Friday 16 March 2012

Why are Brits always so wrong about American presidents?

I was astonished when, at an event earlier this week, the only other vaguely right-wing person present remarked that Ronald Reagan had closed down “programmes that helped people”. When I replied that I thought Reagan was the greatest US president of the Twentieth Century, someone else said, “but what did he do?” I seem to remember someone else sneering “he was in bed by eight every night.” Another attendee even muttered some nonsense about Reagan impregnating Hollywood starlets who then had to have abortions!

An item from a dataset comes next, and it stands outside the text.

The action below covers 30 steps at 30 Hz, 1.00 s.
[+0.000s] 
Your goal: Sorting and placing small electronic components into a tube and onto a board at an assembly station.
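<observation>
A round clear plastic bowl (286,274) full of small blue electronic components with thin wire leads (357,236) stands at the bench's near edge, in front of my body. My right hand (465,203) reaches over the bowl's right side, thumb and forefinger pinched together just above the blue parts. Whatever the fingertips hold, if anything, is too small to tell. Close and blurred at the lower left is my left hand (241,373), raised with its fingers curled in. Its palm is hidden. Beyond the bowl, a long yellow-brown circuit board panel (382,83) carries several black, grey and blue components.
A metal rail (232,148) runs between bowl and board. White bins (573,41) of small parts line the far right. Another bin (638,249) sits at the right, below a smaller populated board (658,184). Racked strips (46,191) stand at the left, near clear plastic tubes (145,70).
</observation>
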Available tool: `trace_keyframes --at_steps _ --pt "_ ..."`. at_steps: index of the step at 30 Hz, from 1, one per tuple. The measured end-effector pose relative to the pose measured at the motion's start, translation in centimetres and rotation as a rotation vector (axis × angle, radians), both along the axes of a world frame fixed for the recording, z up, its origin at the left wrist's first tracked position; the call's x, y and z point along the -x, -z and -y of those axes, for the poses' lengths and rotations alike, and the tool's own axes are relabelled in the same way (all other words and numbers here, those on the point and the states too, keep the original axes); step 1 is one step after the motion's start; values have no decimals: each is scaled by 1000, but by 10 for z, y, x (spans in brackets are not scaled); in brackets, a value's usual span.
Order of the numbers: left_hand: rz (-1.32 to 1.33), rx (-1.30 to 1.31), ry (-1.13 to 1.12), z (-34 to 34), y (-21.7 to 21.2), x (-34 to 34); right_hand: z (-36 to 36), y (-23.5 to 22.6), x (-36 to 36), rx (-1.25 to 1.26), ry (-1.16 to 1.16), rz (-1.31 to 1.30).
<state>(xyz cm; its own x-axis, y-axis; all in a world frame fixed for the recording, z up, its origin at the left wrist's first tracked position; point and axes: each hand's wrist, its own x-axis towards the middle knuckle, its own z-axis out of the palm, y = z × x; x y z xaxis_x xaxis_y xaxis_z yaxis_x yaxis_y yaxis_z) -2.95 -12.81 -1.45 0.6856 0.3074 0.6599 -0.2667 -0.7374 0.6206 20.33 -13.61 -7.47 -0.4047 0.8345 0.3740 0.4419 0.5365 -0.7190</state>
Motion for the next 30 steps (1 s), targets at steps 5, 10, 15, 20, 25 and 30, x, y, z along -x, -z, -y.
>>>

I was half expecting to learn that he was either a notorious paedophile or that he’d master-minded the 9/11 attacks – or both.

I’m not sure this country's general attitude to American history has altered one iota since 1982, when Reagan was still being dismissed there and here as a deranged, ignorant, narcoleptic Nazi cowboy hell-bent on bankrupting his own country and causing a nuclear war with the Soviet Union. By the time he left office, of course, the US economy had roared back to life – despite the best efforts of the tax-and-spend Democrat dirigistes who controlled Congress to derail the recovery (plus ça change) - and the Soviet Union – the Evil Empire, as he had so accurately described it – was about to implode once and for all. We also now know that Reagan was a voracious reader, and that, while no intellectual, he had reached his political beliefs by study, research, hard thinking and experience.

The snotty, condescending, cartoon portrait of Reagan painted by the West’s liberal media could not have been further from the truth. Americans have pretty much grasped this fact. There’s barely a politician of any stripe who hasn’t sought to don the “heir to Reagan” mantle during the seemingly endless run-up to this year’s election. His reputation as a massively effective and successful politician is secure. But here, the intelligent, educated, well-read middle-classes seem blissfully ignorant that there’s been a major re-evaluation of the great man by his one-time enemies.

Of course, the 1980s isn’t the only period of 20th Century US history about which wrong-headed British assumptions appear to be set in concrete. Here, the Oliver Stone view of John F. Kennedy as a warm-hearted, peace-loving lefty who was gunned down by oil barons and the Mafia because he was too compassionate still holds sway – God forbid they should ever be forced to admit that Kennedy was an old-fashioned anti-Communist Cold Warrior who didn’t really care that much about blacks, was tough enough not to blink when Moscow rattled its nuclear weaponry, could barely keep his pecker in his pants for more than an hour at a time, and who ended up being murdered by a communist fanatic.

Yesterday, a blog post by Conservative MEP Daniel Hannan reminded us of that other President whose liberal media reputation still holds sway here – Franklin Roosevelt. For the past thirty years there’s been a growing concensus among academics who care about the truth (a tint minority, admittedly) that the Keynesian New Deal delayed America’s recovery from the Great Depression for five painful years. Yet, here in the UK, you’d imagine Roosevelt somehow saved America from capitalism. There are currently signs that the US economy is starting to recover, which will probably guarantee Obama and Keynesianism a new lease of life, when the truth is that Obama’s ruinous stimulus packages – which future generations will have to pay for - have sod all to do with the nascent economic recovery. Again, the basic strength of capitalism will in all likelihood rescue a left-wing president.

When it comes to the reputations of Kennedy and Roosevelt, Britons with only a mild interest in politics or history have an excuse for getting it so wrong, because many Americans continue to believe the same myths. But when it comes to Reagan, there is absolutely no excuse for believing the lazy, tawdry, biased tripe pumped out by the likes of the BBC and the Guardian.

2 comments:

  1. Why would they need to know about American Politics and presidents?

    ReplyDelete
  2. By the same token, you could ask why British voters need to know anything about anything whatsoever! To be honest, I don't mind ignorance on those subjects - people have a perfect right to be stupid, insular and lazy - just as long as the ignoramuses don't then make stupid comments about things they know nothing about based on what Marcus Brigstocke, Jeremy Hardy and Mark Mardell have told them to think.